(Records excerpted from a collection)
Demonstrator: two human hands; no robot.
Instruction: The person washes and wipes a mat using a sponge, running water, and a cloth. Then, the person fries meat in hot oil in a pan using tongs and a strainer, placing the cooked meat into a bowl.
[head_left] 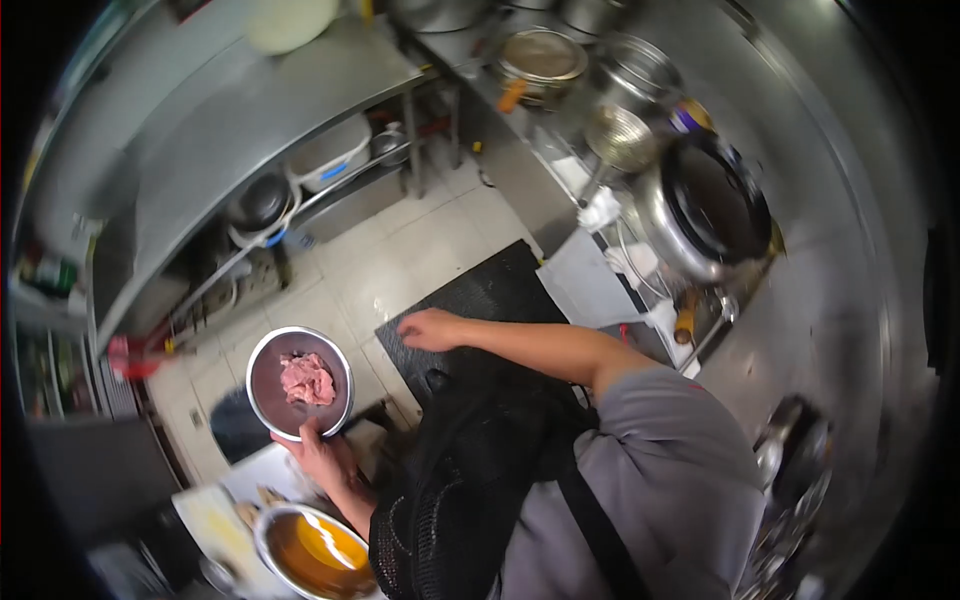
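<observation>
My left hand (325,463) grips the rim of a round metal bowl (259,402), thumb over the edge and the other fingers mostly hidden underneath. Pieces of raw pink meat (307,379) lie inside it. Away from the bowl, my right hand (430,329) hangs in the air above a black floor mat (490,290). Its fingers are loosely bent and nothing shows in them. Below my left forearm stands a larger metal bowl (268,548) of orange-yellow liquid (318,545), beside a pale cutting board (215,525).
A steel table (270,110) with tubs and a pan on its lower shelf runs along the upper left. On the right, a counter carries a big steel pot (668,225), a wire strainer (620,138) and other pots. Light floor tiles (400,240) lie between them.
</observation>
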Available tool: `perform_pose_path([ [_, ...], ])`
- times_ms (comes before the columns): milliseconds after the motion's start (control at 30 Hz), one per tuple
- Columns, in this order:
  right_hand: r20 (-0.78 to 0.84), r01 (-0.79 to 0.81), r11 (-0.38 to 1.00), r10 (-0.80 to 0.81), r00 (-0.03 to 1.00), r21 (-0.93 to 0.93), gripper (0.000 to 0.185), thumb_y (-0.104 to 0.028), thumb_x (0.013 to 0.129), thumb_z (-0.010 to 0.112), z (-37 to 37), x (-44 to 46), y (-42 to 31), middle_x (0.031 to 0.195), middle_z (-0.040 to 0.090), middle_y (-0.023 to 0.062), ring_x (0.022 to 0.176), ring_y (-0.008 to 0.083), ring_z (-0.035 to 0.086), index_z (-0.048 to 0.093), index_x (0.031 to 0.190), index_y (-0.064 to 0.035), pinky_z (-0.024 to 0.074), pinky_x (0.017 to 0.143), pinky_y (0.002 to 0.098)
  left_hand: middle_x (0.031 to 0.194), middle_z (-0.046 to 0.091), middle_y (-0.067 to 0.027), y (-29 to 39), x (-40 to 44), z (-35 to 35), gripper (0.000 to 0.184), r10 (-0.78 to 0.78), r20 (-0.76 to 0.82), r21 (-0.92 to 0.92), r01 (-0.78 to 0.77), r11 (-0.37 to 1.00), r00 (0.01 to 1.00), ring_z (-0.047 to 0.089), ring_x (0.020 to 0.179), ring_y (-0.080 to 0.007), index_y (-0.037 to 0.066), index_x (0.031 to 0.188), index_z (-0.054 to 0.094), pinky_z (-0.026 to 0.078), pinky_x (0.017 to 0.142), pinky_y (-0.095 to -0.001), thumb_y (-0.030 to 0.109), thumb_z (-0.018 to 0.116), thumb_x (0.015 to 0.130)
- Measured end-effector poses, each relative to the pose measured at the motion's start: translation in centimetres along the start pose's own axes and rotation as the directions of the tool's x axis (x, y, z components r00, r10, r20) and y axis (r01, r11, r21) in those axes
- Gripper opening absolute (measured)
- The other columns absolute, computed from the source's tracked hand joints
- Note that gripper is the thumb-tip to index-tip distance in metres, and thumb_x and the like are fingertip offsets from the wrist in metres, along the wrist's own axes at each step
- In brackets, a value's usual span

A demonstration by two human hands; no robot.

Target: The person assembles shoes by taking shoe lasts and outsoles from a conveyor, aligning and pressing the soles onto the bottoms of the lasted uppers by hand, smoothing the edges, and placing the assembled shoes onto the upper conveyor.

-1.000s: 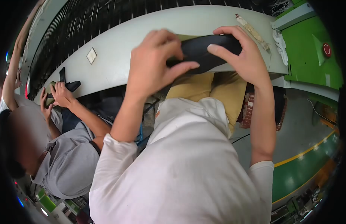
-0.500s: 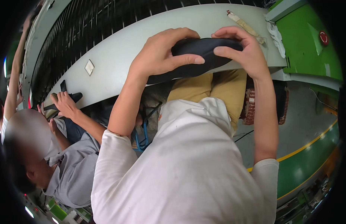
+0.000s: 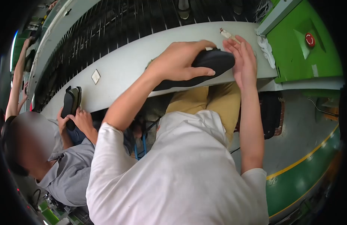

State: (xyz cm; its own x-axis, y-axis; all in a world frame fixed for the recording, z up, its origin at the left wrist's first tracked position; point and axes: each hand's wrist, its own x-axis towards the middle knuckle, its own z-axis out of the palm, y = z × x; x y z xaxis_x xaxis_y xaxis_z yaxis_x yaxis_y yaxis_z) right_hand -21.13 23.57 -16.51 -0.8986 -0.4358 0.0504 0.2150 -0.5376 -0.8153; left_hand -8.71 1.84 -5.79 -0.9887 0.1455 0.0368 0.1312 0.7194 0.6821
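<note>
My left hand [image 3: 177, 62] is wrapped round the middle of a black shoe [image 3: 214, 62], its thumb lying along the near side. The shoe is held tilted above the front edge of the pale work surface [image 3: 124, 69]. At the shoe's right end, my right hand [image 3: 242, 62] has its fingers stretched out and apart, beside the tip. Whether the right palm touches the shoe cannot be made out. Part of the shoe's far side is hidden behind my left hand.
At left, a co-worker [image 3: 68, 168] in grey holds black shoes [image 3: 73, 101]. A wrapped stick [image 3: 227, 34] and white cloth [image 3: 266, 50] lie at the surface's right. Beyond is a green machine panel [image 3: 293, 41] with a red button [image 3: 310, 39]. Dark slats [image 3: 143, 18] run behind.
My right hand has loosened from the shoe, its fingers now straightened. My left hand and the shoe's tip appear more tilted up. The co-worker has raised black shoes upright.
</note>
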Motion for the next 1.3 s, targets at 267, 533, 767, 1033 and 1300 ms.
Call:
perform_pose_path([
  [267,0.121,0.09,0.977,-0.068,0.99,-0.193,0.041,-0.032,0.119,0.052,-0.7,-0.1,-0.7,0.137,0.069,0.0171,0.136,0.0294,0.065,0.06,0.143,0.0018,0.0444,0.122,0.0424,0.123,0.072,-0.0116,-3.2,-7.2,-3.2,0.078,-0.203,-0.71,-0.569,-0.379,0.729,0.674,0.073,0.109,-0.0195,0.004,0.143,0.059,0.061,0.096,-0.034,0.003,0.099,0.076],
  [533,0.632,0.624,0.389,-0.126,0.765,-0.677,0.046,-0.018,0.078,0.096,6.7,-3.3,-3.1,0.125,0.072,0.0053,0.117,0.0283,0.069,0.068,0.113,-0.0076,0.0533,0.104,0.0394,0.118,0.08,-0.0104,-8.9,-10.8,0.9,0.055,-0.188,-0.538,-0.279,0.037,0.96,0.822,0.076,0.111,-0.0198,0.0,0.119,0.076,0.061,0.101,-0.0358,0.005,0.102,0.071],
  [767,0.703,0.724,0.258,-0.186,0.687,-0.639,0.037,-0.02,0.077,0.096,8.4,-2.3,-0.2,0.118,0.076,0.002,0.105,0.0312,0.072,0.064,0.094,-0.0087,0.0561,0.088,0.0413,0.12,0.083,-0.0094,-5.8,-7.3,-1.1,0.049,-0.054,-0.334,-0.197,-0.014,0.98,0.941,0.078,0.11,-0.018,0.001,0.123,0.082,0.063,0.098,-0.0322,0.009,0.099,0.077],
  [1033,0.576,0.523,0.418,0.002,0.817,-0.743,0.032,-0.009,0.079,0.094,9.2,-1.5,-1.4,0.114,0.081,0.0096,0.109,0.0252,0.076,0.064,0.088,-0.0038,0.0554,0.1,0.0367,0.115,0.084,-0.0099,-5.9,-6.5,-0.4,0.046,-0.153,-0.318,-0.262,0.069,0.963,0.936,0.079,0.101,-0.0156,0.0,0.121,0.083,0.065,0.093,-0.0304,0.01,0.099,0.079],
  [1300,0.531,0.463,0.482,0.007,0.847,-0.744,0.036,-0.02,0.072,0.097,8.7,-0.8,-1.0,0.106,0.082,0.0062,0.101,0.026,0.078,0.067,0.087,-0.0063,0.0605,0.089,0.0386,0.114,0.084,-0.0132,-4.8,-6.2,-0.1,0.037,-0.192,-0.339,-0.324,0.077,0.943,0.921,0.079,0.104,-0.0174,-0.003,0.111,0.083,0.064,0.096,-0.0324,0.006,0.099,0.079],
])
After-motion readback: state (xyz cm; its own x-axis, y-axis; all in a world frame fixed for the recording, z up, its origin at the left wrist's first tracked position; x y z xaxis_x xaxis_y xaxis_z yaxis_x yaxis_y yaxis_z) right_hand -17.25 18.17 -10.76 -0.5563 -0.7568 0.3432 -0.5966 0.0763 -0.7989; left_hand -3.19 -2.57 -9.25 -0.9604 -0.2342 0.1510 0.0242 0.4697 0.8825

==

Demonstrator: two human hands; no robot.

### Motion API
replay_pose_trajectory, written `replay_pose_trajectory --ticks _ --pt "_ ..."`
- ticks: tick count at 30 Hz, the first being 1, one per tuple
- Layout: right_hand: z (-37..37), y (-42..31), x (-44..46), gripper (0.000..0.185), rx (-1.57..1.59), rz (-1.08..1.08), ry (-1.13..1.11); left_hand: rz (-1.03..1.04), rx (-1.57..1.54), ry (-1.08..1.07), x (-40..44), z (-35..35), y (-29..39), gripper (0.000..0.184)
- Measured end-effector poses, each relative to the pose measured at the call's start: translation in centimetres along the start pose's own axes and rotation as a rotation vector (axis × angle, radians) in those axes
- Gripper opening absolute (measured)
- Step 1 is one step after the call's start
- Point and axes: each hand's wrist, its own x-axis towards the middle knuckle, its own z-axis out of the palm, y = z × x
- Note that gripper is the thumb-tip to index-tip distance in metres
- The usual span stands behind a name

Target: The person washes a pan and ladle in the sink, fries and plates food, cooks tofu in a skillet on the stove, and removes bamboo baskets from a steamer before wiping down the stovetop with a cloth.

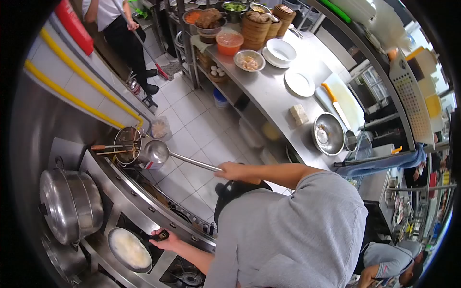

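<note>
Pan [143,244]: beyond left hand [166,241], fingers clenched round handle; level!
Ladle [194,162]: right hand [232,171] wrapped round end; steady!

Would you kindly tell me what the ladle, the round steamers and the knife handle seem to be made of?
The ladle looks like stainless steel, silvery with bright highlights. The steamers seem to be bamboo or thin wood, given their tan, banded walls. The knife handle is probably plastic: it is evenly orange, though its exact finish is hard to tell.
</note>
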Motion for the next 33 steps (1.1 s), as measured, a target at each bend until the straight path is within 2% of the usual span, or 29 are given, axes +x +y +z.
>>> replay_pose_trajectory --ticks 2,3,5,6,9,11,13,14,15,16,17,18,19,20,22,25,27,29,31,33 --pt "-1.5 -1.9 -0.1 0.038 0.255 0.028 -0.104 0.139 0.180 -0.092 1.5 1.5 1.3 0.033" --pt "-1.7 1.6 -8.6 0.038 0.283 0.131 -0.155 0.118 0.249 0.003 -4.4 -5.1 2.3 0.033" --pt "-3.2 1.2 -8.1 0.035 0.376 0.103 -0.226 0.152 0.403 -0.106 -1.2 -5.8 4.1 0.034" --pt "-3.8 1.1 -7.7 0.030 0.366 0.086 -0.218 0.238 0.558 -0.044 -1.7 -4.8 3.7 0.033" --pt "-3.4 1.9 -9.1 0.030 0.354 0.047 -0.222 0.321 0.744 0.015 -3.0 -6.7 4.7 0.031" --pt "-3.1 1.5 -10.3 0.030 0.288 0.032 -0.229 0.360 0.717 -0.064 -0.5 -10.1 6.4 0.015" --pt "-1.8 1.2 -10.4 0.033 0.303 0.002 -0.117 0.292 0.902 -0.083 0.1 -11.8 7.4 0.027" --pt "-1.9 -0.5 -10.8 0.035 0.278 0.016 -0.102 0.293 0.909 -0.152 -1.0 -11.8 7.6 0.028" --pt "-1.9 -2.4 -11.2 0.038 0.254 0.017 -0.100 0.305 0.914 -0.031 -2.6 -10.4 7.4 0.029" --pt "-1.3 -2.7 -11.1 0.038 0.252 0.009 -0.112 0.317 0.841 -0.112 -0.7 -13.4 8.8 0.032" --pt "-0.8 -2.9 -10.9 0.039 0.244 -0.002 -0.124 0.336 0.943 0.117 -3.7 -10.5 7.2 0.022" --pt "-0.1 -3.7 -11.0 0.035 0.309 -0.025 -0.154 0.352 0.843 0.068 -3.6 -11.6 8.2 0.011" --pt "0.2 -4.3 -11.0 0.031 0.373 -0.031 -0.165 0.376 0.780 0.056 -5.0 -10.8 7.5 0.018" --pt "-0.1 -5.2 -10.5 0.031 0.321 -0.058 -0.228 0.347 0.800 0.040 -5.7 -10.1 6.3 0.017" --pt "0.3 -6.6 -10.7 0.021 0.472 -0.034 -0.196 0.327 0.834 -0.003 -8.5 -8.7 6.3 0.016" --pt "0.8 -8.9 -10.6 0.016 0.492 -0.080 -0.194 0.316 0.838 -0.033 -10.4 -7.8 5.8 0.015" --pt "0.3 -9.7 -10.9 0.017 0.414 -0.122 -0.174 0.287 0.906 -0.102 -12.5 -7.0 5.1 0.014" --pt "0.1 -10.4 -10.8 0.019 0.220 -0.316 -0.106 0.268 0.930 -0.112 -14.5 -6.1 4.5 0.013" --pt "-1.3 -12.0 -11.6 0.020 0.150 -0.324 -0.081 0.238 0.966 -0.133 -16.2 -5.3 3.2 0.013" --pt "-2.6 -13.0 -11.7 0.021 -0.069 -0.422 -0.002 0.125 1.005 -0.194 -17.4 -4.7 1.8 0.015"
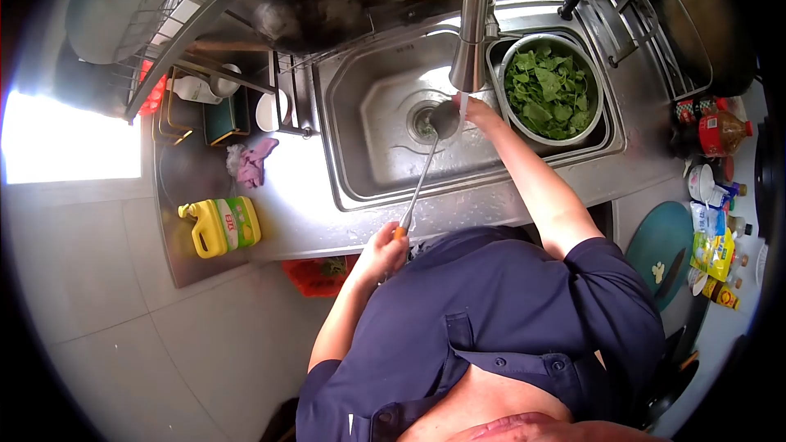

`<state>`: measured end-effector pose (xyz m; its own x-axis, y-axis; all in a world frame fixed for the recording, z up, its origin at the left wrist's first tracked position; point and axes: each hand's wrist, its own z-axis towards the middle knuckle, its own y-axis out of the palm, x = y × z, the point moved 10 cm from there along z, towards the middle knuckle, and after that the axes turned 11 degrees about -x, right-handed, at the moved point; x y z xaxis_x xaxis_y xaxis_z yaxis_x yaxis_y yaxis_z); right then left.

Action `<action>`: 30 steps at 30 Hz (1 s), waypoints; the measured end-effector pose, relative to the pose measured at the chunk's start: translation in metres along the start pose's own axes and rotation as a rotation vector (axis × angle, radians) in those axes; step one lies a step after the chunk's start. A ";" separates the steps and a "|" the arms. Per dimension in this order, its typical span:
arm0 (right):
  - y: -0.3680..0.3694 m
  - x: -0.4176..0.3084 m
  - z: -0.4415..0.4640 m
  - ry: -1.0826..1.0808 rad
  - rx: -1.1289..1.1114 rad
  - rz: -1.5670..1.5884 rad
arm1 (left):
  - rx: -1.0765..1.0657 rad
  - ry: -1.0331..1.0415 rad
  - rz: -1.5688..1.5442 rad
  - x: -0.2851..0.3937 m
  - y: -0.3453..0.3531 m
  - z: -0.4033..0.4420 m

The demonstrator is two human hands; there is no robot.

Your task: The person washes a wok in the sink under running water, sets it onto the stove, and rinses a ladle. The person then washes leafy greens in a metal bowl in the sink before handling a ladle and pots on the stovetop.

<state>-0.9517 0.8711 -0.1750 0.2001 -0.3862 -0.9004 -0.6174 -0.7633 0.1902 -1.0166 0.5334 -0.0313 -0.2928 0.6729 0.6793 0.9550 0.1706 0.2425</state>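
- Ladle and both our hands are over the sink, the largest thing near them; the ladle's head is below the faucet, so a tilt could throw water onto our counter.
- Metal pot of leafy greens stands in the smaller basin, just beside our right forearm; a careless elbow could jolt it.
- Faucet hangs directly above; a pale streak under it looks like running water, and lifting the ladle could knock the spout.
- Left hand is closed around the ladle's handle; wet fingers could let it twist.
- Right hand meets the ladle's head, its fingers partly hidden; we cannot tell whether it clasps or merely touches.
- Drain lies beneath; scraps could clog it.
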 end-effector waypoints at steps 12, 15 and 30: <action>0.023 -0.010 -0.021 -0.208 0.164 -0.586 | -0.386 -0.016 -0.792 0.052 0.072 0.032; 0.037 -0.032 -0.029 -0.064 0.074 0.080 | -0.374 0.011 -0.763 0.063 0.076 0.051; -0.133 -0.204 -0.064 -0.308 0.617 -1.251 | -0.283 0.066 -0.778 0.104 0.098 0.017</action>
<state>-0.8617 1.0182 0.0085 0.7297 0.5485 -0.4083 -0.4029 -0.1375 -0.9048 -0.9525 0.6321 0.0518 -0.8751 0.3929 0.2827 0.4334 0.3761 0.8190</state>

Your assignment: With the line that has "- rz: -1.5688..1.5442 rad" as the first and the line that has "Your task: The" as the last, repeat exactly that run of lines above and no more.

Answer to the exercise:
  - rz: -1.5688..1.5442 rad
  - x: -0.2851..0.3937 m
  - y: -0.3453..0.3531 m
  - z: -0.4033..0.4420 m

The demonstrator is two human hands; there is no robot.

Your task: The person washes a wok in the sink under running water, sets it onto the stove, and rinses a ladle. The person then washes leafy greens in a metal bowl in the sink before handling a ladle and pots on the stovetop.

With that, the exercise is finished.